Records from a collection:

►

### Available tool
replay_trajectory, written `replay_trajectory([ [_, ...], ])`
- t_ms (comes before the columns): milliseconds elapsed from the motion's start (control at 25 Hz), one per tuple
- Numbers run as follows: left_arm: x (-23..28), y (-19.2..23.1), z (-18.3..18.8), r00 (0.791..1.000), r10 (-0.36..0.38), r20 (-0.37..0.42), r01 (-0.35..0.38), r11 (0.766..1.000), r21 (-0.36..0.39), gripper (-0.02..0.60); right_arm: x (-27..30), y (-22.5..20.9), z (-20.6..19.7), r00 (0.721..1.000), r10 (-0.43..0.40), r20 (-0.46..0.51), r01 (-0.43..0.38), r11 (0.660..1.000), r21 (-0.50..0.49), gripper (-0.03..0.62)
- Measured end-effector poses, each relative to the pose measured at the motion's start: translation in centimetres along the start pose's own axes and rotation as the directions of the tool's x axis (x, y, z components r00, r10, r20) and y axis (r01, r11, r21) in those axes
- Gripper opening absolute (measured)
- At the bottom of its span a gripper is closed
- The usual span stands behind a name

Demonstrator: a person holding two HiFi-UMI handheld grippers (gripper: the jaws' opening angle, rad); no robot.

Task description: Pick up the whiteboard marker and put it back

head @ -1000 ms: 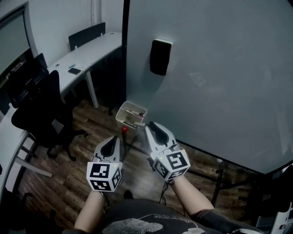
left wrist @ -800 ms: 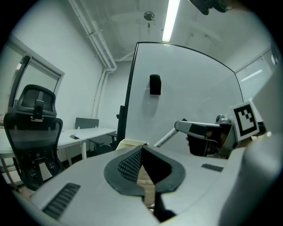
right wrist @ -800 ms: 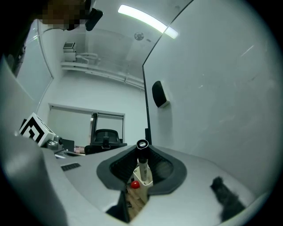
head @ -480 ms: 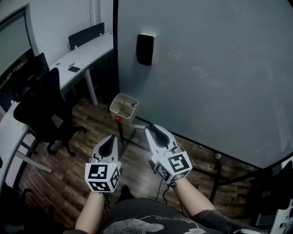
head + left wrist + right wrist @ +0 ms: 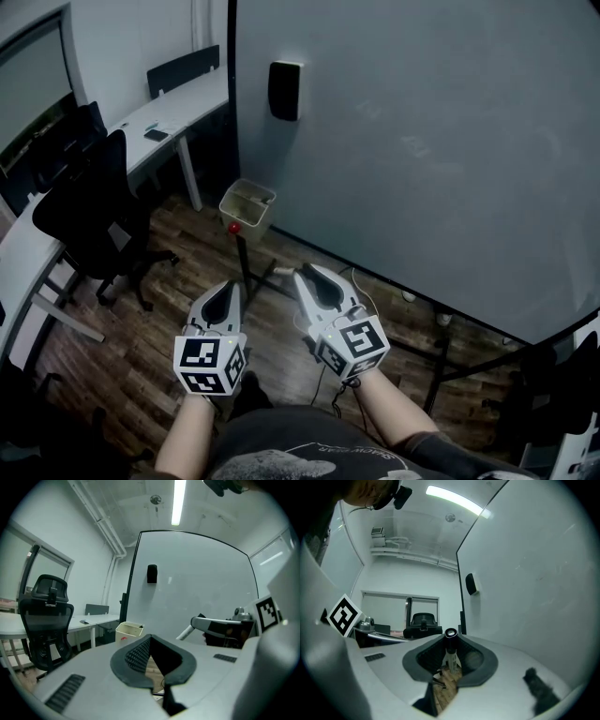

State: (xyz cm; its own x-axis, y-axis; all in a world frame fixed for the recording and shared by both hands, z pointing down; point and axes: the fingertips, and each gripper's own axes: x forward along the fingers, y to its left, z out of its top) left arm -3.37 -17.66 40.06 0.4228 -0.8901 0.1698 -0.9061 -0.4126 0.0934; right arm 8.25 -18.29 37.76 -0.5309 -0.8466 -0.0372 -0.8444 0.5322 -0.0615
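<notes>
The whiteboard marker (image 5: 450, 654), white with a black cap, stands between the pads of my right gripper (image 5: 451, 641), which is shut on it. In the head view its white barrel (image 5: 283, 273) sticks out left of the right gripper (image 5: 302, 274). To the left, my left gripper (image 5: 228, 287) is held level with its jaws shut on nothing. In the left gripper view (image 5: 150, 637) the marker (image 5: 186, 632) shows off to the right. Both grippers hover above the wooden floor in front of the large whiteboard (image 5: 422, 141). A beige tray (image 5: 247, 203) hangs at the board's lower left corner, ahead of the grippers.
A black eraser (image 5: 284, 91) sticks to the board's upper left. Below the tray is a red knob (image 5: 233, 228) on the stand. A black office chair (image 5: 84, 220) and a white desk (image 5: 173, 112) stand to the left. Cables lie by the board's stand leg (image 5: 441, 375).
Both grippers have drawn back together from the beige tray, the marker still in the right one. The tray and the eraser have slid left and up in the head view.
</notes>
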Motion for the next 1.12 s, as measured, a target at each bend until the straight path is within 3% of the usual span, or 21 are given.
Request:
replay_trajectory([
  [480, -1.4, -1.9, -1.9, 0.999, 0.003, -0.049, -0.003, 1.0, -0.011, 0.014, -2.8, 0.1, -1.8, 1.0, 0.002, -0.031, -0.001, 0.999, 0.036, 0.081],
  [1120, -1.8, -1.2, -1.7, 0.999, 0.038, -0.038, -0.039, 0.999, -0.016, 0.014, -3.2, -0.5, -2.3, 0.999, -0.006, -0.037, 0.008, 0.997, 0.072, 0.08],
])
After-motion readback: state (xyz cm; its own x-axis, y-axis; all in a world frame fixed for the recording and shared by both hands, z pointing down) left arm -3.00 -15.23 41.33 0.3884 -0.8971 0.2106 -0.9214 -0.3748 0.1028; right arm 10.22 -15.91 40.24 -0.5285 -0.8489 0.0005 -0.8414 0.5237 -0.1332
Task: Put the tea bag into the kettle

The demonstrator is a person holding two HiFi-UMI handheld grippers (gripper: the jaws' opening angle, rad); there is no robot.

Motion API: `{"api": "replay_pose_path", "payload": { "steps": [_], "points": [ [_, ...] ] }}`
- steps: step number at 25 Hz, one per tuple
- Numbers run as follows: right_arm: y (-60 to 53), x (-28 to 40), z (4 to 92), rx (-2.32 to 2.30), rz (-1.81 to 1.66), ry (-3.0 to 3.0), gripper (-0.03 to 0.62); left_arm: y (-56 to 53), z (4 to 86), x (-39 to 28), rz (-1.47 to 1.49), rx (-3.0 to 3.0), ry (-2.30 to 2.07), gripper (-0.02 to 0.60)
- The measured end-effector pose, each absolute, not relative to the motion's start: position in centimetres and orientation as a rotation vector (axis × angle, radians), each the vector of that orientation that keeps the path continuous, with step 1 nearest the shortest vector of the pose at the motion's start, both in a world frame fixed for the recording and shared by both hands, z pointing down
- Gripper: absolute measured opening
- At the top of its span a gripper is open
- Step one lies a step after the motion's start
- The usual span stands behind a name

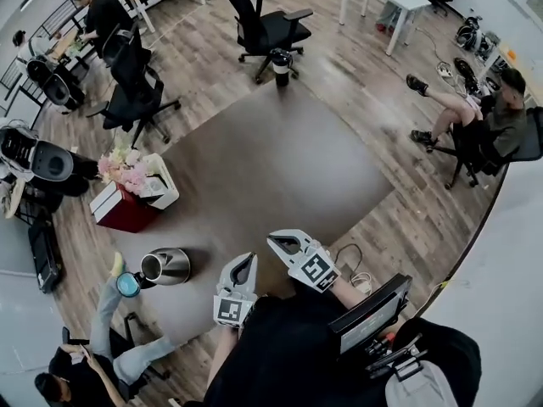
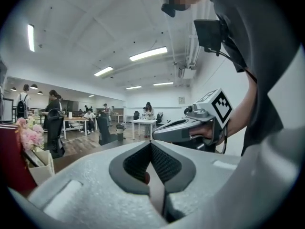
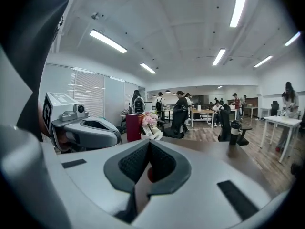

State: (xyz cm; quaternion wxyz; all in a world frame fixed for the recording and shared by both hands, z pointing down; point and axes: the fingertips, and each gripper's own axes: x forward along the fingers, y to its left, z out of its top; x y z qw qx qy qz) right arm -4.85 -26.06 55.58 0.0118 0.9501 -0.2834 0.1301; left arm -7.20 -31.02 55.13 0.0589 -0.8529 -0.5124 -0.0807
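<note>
Both my grippers sit low before me, close to my body: left gripper (image 1: 247, 258) and right gripper (image 1: 275, 242) side by side, pointing out over the dark worktop (image 1: 271, 168). Jaws on each are pressed together, tip to tip, closed on each other alone (the ribbed pads meet in a point). Off to the left of my left gripper, the steel kettle (image 1: 167, 266) stands upright near the worktop's corner, well apart from both grippers. Beyond it stand a red box (image 1: 125, 213) and a white box of pink flowers (image 1: 127, 170).
</note>
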Motion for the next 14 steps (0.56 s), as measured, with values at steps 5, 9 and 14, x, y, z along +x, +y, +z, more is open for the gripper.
{"api": "replay_pose_path", "payload": {
  "steps": [5,9,14],
  "points": [
    [-22.4,-6.2,55.7,3.022,0.416,-0.713,0.004,-27.6,54.9,-7.4,-0.227,-2.5,-1.697,0.003],
    [-21.7,-7.6,55.6,3.06,0.438,-0.574,0.004,-27.1,55.4,-8.5,-0.227,-2.403,-1.805,0.003],
    [-20.5,-15.1,54.9,3.038,0.54,-0.262,0.003,-25.1,57.2,-14.6,-0.315,-2.189,-2.081,0.003]
  ]
}}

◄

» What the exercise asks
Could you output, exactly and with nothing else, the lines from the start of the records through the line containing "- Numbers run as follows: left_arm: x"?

» Answer to this problem
### Available tool
replay_trajectory, written `replay_trajectory([ [_, ...], ])`
- t_ms (comes before the columns): milliseconds elapsed from the motion's start (control at 25 Hz), one per tuple
- Numbers run as follows: left_arm: x (-23..28), y (-19.2..23.1), z (-18.3..18.8), r00 (0.791..1.000), r10 (-0.36..0.38), r20 (-0.37..0.42), r01 (-0.35..0.38), r11 (0.766..1.000), r21 (-0.36..0.39), gripper (-0.02..0.60); right_arm: x (-27..30), y (-22.5..20.9), z (-20.6..19.7), r00 (0.721..1.000), r10 (-0.43..0.40), r20 (-0.46..0.51), r01 (-0.43..0.38), r11 (0.660..1.000), r21 (-0.50..0.49), gripper (-0.03..0.62)

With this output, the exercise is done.